Ninguém nasce achando que vai viver para sempre. Ninguém sai da maternidade, passa no guichê e pega seu certificado de vida eterna. O máximo que se consegue é um bônus, que lhe garante alguns anos a mais que alguns outros. Mas, desde o começo, todos sabemos que um dia, mais cedo ou mais tarde, isso acaba, e vamo-nos da face da Terra para sabe-se lá onde.
Por que, então, a morte dói tanto? Se sabemos, desde pequenos, que nossa vida tem começo, meio e fim, como uma fotonovela qualquer, por que sofremos tanto com a notícia ou a proximidade do fim? Por que quando a morte deixa de ser uma abstração e se torna algo real, palpável, a nos espreitar com seus olhos opacos, nos rendemos ao desespero? Por que sofremos tanto com a perda de alguém que, sabíamos, nos deixaria uma hora ou outra, como nos deixarão todos enquanto nós não os deixarmos?
Tentei, mas percebi que não adianta buscar na filosofia uma explicação, porque os filósofos ficam ocupando-se de quem vai, e não dão a mínima para quem fica! E, além de tudo, parecem mostrar-se essencialmente favoráveis à finitude! Schopenhauer, por exemplo, tem a morte como pedra fundamental da filosofia, quiçá musa inspiradora!
E Montaigne:
“Ora, essa morte que alguns chamam de a mais horrível das coisas horríveis, quem não sabe que outros a denominam o único porto contra os tormentos desta vida, o soberano bem da natureza, o único esteio de nossa liberdade, e receita comum e imediata contra todos os males? E enquanto alguns a esperam trêmulos e apavorados, outros suportam-na mais facilmente que a vida.”
Pois bem: se a morte é boa, definitivamente é boa pra eles e ‘pras nega’ deles! Para nós, não! Para nós, dói! Quando a gente sabe que vai perder alguém próximo essa dor se antecipa, e a gente sofre duas vezes, ou mais. E não adianta aquele papo de que a pessoa vai para um lugar melhor! Lugar melhor é o cacete! Não existe lugar melhor do que do nosso lado!
A única explicação lógica é que o ser humano se apega à vida como se apenas a dos outros fosse finita! Nós, os seres humanos, nos apegamos a tudo, aliás! Se uma velha calça desbotada se desfaz em farrapos, nós a transformamos numa bermuda ou num pano de chão! E a velha calça pode nem ir exatamente para um lugar melhor, mas pelo menos continuará fazendo parte do nosso mundo físico! No fundo, o que nós desejamos é que todas as nossas ‘calças velhas e desbotadas’ estejam conosco até o final dos tempos, quando, segundo Epicuro, nossos átomos se desarticulam e nós deixamos de ter consciência ou sentidos.

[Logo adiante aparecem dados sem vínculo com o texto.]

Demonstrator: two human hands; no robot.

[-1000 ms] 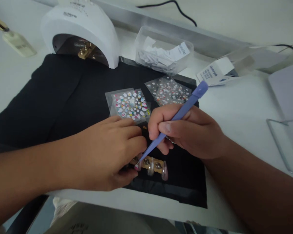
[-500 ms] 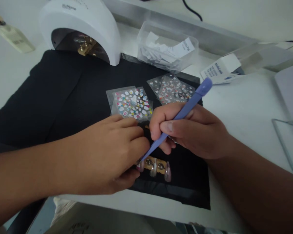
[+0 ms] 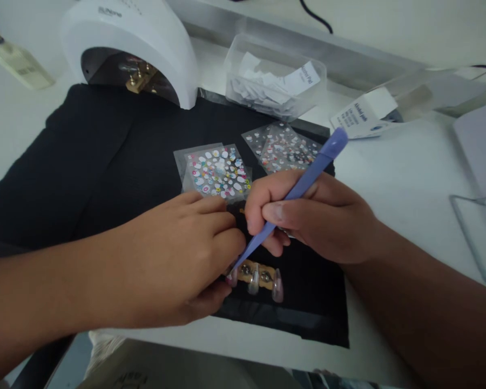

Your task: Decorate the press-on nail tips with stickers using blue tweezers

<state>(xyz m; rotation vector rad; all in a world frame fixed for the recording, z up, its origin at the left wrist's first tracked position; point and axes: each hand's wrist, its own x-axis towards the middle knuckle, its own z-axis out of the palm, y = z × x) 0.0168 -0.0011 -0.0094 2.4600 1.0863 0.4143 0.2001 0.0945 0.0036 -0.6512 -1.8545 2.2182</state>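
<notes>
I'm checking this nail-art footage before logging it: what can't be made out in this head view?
- Tip of the purple tool: hidden behind the left hand, so contact with the nail tips is unclear.
- The holder's left end: covered by the left hand's fingers.
- Right hand grip underside: hidden by its own knuckles.
- Print on the white packet: too small to read.
- Bottle: cut off by the left edge.
- Lamp interior: dark.

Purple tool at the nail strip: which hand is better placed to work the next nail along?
Probably the right hand. It grips the purple tool like a pen, tip down at the nail strip. The left hand is clamped over the strip's left end, steadying it, and holds no tool.
</notes>
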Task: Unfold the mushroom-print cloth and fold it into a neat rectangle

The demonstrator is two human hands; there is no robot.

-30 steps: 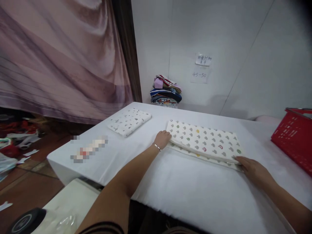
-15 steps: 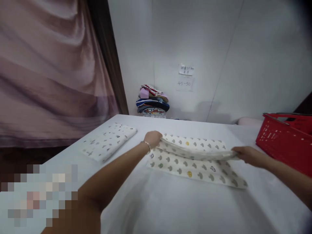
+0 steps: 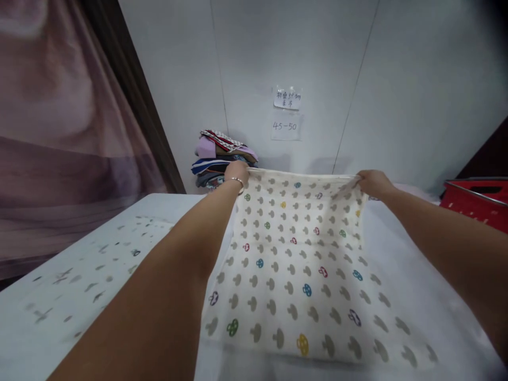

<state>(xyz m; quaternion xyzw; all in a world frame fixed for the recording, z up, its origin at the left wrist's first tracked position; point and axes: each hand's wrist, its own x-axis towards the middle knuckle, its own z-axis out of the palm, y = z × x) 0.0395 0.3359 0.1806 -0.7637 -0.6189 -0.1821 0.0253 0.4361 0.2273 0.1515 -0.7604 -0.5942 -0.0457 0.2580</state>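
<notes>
A cream cloth (image 3: 293, 254) printed with rows of grey mushrooms and a few coloured ones hangs spread between my two hands. My left hand (image 3: 237, 173), with a bracelet at the wrist, is closed on its upper left corner. At the upper right corner my right hand (image 3: 375, 183) grips the same edge, which is pulled nearly straight. The upper part of the cloth is lifted, while its near edge lies toward me over the white table (image 3: 400, 254). Fingertips of both hands are partly hidden by the fabric.
Another white cloth (image 3: 115, 264) with small dark prints lies on the table at left. Against the wall stands a pile of folded fabrics (image 3: 222, 153). A red basket (image 3: 468, 203) is at the right edge, and a pink curtain (image 3: 59, 132) hangs at left.
My hands have moved up and away from me, opening the folded mushroom cloth out to a much larger sheet. The camera view has shifted closer to the table and slightly right.
</notes>
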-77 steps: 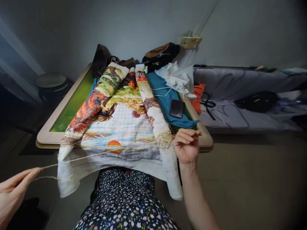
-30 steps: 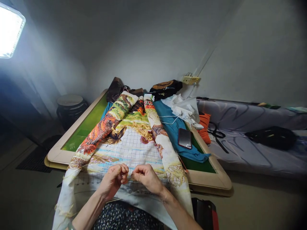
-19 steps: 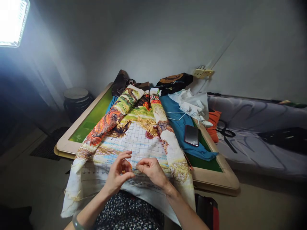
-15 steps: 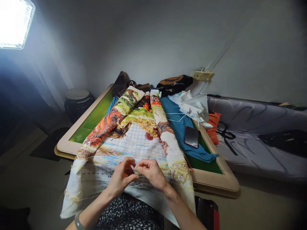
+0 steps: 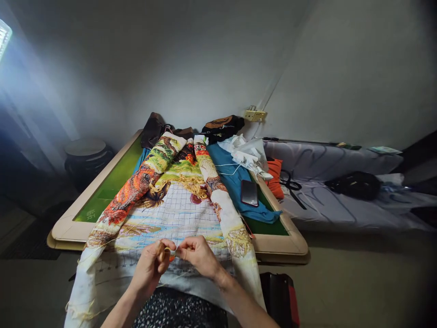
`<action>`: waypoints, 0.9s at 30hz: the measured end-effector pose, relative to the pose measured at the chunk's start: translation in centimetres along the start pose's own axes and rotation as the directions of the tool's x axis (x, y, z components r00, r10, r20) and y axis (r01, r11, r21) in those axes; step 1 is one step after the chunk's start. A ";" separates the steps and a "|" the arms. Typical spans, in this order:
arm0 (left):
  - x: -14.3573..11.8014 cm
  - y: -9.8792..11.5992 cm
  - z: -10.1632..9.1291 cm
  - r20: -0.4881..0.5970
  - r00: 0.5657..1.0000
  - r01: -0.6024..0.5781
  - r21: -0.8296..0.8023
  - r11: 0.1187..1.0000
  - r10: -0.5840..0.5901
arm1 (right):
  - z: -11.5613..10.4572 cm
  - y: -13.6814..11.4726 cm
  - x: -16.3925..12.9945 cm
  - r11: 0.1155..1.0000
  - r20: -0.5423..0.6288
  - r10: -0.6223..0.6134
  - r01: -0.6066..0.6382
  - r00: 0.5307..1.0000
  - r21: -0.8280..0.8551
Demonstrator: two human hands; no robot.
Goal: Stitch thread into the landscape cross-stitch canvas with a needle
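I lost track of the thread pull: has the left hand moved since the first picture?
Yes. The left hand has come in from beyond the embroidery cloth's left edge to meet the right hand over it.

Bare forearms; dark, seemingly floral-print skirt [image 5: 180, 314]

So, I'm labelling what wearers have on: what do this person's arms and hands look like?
Both forearms are bare, with no sleeves in view. The left hand and right hand wear no gloves, and no rings show. No wristband is visible in this view.

Whatever the left hand [image 5: 149, 269] and right hand [image 5: 197, 256] pinch is too small to tell
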State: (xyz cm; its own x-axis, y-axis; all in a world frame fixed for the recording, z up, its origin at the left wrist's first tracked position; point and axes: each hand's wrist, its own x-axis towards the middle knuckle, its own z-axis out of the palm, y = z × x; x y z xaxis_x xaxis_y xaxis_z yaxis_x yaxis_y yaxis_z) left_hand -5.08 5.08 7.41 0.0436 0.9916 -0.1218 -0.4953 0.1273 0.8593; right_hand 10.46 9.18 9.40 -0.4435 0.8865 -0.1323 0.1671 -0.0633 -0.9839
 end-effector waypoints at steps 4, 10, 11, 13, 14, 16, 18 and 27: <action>0.5 -0.1 -0.2 -0.063 0.990 -0.128 0.003 0.992 0.128 | 0.3 0.0 -0.3 1.000 0.018 -0.006 0.007 1.000 -0.011; 0.6 -0.3 -1.3 0.129 0.880 -0.416 0.670 0.614 0.456 | -0.5 -0.3 -0.5 0.999 0.026 -0.036 0.036 0.999 0.007; 0.6 -0.4 -1.3 0.164 0.857 -0.448 0.707 0.547 0.489 | -0.6 -0.4 -0.5 0.999 0.021 -0.037 0.037 0.999 0.003; 0.5 -0.6 -1.4 0.217 0.828 -0.487 0.735 0.471 0.517 | -0.8 -0.7 -0.4 0.999 0.002 -0.032 0.032 0.999 -0.026; 0.5 -0.7 -1.4 0.233 0.822 -0.497 0.738 0.457 0.519 | -0.9 -0.8 -0.4 0.999 -0.009 -0.029 0.029 1.000 -0.046; 0.4 -0.7 -1.3 0.246 0.830 -0.493 0.742 0.454 0.500 | -1.0 -0.9 -0.2 0.996 -0.018 -0.031 0.029 0.999 -0.079; 0.3 -0.4 -1.2 0.237 0.856 -0.462 0.751 0.472 0.460 | -1.0 -0.8 -0.1 0.994 -0.016 -0.039 0.037 0.999 -0.099; 0.0 0.8 -0.3 0.073 0.989 -0.146 0.373 0.916 0.127 | -0.9 0.1 0.5 0.971 -0.011 -0.124 0.119 0.992 -0.206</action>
State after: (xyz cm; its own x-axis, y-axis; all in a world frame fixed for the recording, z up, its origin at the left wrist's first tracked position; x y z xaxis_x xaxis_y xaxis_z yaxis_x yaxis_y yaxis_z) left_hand -5.71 5.14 8.00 0.0431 0.9988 0.0252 -0.1369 -0.0191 0.9904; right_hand 10.98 10.06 9.37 -0.4510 0.8925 -0.0079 0.2905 0.1384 -0.9468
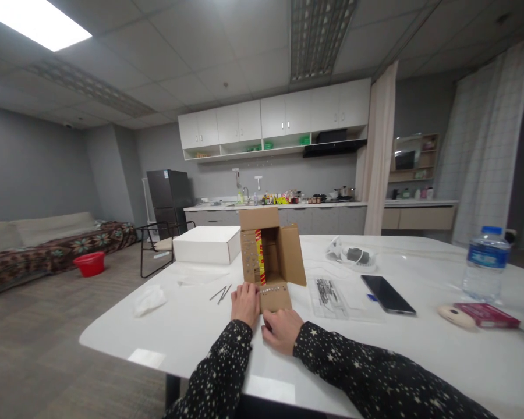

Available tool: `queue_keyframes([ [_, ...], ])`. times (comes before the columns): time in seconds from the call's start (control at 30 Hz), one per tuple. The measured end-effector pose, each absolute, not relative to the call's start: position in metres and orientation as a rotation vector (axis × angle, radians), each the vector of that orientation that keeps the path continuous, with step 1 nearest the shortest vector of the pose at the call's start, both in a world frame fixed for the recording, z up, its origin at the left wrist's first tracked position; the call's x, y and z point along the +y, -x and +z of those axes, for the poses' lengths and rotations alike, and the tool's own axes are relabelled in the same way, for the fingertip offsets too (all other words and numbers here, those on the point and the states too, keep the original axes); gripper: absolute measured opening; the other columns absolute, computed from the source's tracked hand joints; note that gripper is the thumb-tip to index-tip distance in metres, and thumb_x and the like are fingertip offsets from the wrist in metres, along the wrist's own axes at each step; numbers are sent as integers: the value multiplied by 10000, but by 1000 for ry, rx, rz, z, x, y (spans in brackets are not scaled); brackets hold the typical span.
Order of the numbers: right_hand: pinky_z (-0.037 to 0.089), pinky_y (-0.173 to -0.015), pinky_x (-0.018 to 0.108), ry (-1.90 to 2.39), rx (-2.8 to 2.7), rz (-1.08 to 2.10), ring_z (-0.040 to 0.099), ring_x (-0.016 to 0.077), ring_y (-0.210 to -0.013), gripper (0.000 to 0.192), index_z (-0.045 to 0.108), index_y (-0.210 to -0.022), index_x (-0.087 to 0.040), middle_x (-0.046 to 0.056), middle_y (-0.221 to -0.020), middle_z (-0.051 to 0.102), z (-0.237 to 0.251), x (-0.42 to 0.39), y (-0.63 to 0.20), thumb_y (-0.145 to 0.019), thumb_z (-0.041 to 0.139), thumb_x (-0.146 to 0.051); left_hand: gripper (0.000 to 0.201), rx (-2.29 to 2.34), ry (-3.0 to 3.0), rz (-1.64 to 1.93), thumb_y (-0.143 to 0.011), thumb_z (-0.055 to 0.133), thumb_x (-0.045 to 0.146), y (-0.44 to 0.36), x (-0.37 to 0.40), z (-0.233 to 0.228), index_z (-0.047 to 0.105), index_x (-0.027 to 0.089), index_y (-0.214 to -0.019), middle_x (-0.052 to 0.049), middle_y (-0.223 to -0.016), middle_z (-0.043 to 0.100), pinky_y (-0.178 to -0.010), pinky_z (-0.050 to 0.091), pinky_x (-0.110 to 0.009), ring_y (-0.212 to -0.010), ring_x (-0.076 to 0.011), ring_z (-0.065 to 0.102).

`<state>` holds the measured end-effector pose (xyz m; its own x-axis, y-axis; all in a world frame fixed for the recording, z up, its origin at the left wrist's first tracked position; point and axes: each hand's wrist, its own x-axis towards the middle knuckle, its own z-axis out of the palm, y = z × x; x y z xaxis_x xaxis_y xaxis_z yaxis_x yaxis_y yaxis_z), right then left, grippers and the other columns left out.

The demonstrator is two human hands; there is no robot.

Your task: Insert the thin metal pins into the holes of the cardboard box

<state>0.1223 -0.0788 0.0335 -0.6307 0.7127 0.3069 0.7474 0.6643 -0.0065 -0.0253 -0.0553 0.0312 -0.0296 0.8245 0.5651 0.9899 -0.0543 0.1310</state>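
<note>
On the near half of a white table (pixel 192 331), an open cardboard box (pixel 271 256) is stood on end, its opening turned toward the viewer and its long axis upright; the lowest flap (pixel 276 298) is laid flat on the table, pointing at the hands. A white box (pixel 206 244) is set far left of it. A water bottle (pixel 484 265) is placed at far right, a dark phone (pixel 388 294) to the right of the cardboard box, a clear bag (pixel 329 294) between them. The left hand (pixel 245 305) is rested at the flap's left edge, touching it; the right hand (pixel 282 329) is laid just near of the flap, seemingly at its edge. Both are held loosely curled, side by side, clamped on nothing. Thin metal rods (pixel 220 293) are laid just left of the left hand.
</note>
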Motion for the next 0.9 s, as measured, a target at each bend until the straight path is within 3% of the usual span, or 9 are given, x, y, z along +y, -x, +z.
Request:
queue_keyframes([
  [0.9,299,-584,243,1315,-2475,-7,584,150,-671,240,638,-856,-215,11,-741,668,28,-73,-126,-838,502,-412,222,-1927,1969,-687,-896,389,244,22,-49,33,574,186,-1004,-101,-1057,556,-839,325,-403,-1010,-249,464],
])
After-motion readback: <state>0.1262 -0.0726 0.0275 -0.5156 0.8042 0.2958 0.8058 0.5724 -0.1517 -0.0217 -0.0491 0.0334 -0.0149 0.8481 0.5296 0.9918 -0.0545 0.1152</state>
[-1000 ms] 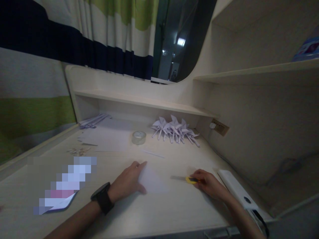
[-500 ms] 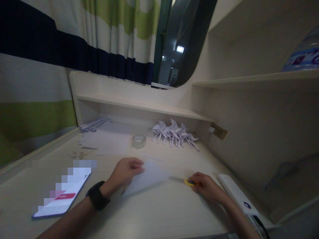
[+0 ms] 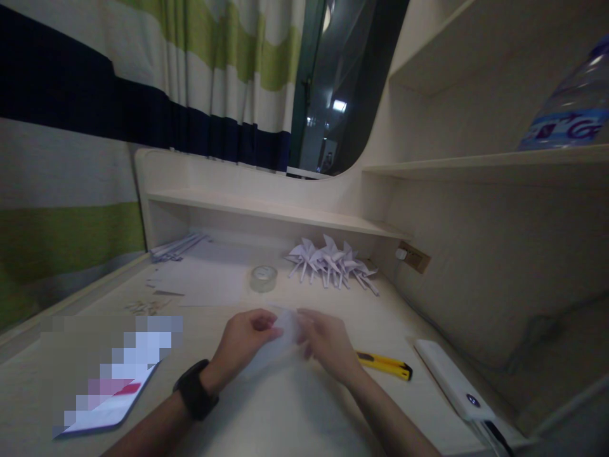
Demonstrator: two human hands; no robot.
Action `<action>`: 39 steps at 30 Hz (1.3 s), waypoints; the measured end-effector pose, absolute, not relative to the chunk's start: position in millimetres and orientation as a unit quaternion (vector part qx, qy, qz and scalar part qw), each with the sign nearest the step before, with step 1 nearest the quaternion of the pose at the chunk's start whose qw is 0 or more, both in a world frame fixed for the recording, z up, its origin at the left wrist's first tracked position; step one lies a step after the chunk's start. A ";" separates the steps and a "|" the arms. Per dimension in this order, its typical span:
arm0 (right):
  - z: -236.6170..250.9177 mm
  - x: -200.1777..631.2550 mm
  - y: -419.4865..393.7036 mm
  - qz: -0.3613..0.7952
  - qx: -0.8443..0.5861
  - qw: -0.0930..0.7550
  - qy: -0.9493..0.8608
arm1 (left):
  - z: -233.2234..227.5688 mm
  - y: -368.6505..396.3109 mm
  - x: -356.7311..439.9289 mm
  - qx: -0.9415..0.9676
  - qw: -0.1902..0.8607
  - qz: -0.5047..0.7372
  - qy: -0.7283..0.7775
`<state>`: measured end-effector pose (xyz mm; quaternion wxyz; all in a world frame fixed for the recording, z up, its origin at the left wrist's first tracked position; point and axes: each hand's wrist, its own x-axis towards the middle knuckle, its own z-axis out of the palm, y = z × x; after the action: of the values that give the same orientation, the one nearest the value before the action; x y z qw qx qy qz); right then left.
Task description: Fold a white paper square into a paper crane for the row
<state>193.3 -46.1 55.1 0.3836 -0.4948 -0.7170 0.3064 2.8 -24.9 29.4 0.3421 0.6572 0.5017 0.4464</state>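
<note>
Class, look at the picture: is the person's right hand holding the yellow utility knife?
No. The yellow utility knife lies on the desk beside the right hand, which grips a sheet of paper together with the left hand.

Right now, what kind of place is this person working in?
Probably a bedroom or dorm study nook: a built-in desk with shelves, a striped curtain beside a window, and both hands folding paper.

A pixelated patch (image 3: 111,355) left of the left hand (image 3: 245,343) masks the phone's screen; the bottle (image 3: 568,105) far right is cut by the frame edge.
</note>
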 end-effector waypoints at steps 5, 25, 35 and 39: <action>50.3 186.7 -43.7 0.321 -0.527 0.414 -0.670 | 23.7 -24.6 3.8 0.626 0.358 0.473 0.506; 35.3 244.1 -30.2 0.309 -0.497 0.414 -0.698 | 43.8 -20.0 -44.4 0.663 0.548 0.287 0.421; 1.7 258.2 -10.5 0.406 -0.444 0.438 -0.668 | 17.0 0.9 -28.4 0.688 0.517 0.274 0.429; -11.9 260.8 -8.7 0.456 -0.483 0.440 -0.604 | 10.1 3.0 -28.6 0.657 0.526 0.312 0.441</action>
<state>260.8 -8.7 -11.9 0.4399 -0.4829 -0.6042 0.4564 -28.6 3.0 10.1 0.5257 0.6569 0.4414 0.3119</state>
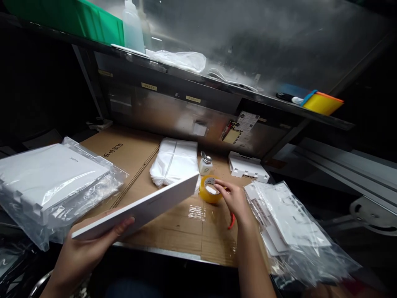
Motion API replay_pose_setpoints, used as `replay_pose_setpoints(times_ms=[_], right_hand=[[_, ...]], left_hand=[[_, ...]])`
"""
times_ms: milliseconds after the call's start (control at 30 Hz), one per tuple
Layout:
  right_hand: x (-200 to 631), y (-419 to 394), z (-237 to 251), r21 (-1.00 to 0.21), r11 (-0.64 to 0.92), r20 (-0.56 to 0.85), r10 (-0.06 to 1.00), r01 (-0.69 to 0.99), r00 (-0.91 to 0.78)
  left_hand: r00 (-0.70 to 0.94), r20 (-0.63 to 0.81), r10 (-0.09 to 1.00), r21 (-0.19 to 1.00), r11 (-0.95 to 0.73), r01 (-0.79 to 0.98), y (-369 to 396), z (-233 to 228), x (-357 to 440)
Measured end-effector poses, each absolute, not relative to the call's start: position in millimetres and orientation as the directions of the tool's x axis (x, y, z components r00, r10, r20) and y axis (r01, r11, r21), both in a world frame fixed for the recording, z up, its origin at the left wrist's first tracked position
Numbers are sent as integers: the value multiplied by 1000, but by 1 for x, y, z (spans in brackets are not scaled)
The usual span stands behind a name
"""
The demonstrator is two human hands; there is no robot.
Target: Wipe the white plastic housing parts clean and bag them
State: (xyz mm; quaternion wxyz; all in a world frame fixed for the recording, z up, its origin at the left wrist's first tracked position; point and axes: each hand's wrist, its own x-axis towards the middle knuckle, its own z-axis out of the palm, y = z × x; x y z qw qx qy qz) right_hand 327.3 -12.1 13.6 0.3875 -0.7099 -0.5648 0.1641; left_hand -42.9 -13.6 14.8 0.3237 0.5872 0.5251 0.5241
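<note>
1. Head view, left side: my left hand (88,244) grips the near end of a flat white panel (139,209), fingers curled under its edge and thumb on top. The panel slants up and away over the cardboard-covered bench (182,231).
2. Head view, right side: my right hand (235,200) rests on the yellow tape roll (210,189), fingertips pinching its rim — the roll sits on the cardboard just past the panel's far end.
3. Around them: a small white bottle (205,164) behind the roll, bagged white parts (46,182) at left.
4. To do this well, I'd judge — keep the panel level and steady while gripping the roll firmly.
</note>
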Motion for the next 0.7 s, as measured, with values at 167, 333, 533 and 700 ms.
replay_pose_setpoints(times_ms=[167,333,533,700], right_hand=[[343,67,9,-645,-107,274,892,757,359],[341,118,-4,-648,-121,277,883,752,380],[344,126,-13,-669,-167,233,878,724,418],[345,122,-5,-643,-197,186,898,741,400]], left_hand=[[-227,421,878,889,-350,295,-12,8,-27],[-41,630,776,747,-590,307,-6,3,-20],[-8,667,745,707,-629,322,-4,-2,-26],[53,650,758,709,-631,317,-1,-10,-26]])
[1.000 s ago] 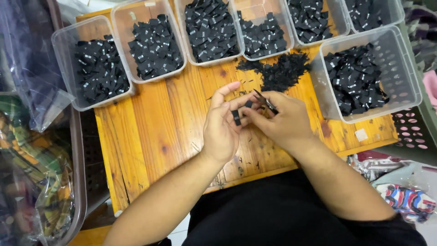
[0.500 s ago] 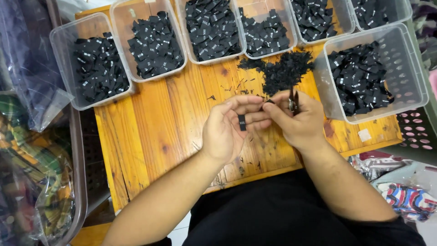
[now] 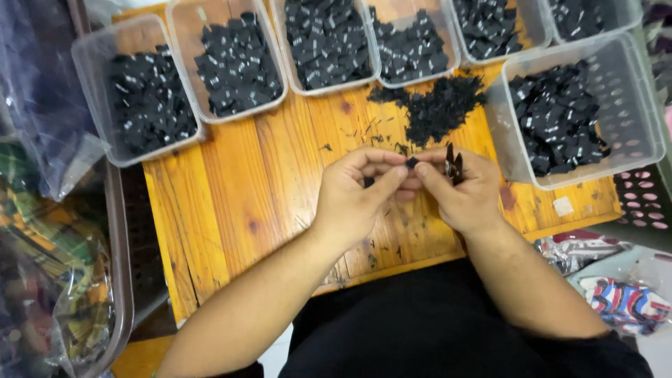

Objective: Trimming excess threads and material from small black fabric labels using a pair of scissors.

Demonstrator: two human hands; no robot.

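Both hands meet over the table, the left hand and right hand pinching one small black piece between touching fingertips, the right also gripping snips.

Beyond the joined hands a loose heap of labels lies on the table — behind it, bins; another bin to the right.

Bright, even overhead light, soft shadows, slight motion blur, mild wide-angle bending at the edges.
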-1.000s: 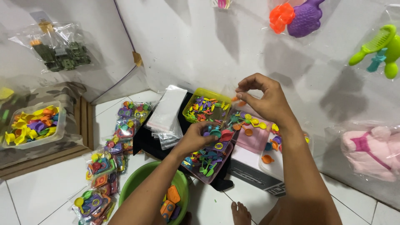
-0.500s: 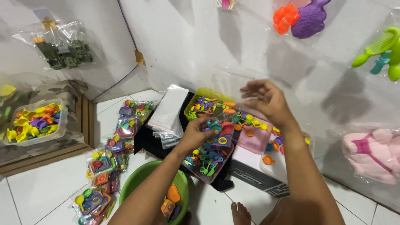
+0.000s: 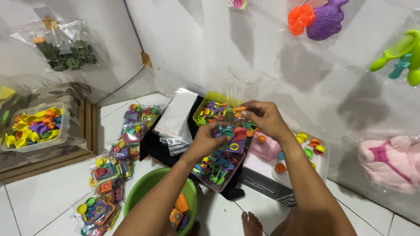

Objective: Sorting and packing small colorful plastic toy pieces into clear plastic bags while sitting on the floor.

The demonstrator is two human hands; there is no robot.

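A small clear bag (image 3: 227, 135) of coloured toy pieces is held over the pink tray (image 3: 218, 168) on the tiled floor (image 3: 39, 196); the left hand (image 3: 212, 139) is clenched on its lower edge, and the right hand (image 3: 262, 119) pinches its top. The bag's contents are partly hidden by fingers and hard to make out. The green bowl (image 3: 148, 192) at the floor's near edge is partly covered by the left forearm.
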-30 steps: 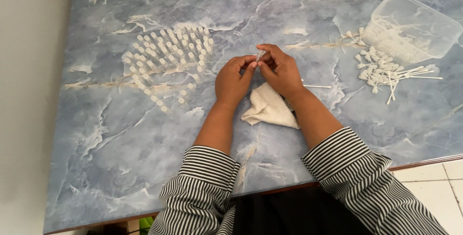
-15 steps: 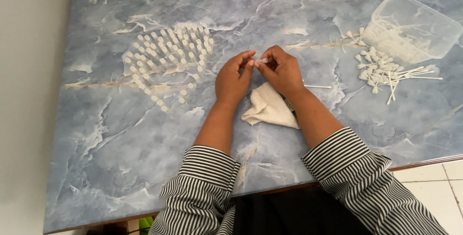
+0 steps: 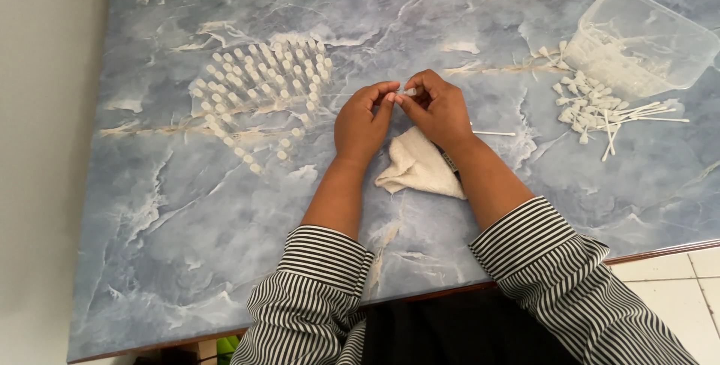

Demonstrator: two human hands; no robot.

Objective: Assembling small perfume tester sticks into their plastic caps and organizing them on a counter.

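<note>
Left hand (image 3: 362,121) and right hand (image 3: 437,108) meeting fingertip to fingertip above the blue marbled tabletop (image 3: 187,245), both pinched on one small white plastic piece (image 3: 409,92), crumpled cream cloth (image 3: 417,166) just below the wrists, rows of upright small white caps (image 3: 259,84) to the left, clear plastic tub (image 3: 637,39) and loose white sticks (image 3: 600,114) to the right.

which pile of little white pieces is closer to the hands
The upright rows of white pieces just beside the left hand; the loose heap by the clear tub lies farther right.

Blue-grey marble-patterned tabletop (image 3: 187,245) with white veining fills most of the frame. Plain off-white wall (image 3: 45,148) along the left edge. White tiled floor (image 3: 675,275) at lower right. Lighting soft, even.
</note>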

O ideal, pois, na opinião deste ‘filósofo da quarentena’ que vos escreve, seria que todas as pessoas que nos são caras ficassem conosco até que um ‘gran finale’ apoteótico nos levasse juntos, sem consciência ou sentidos, sem choro nem vela, para um buraco qualquer nessa imensidão conhecida e desconhecida do universo! Que ninguém fique para sofrer pela ausência dos que se foram!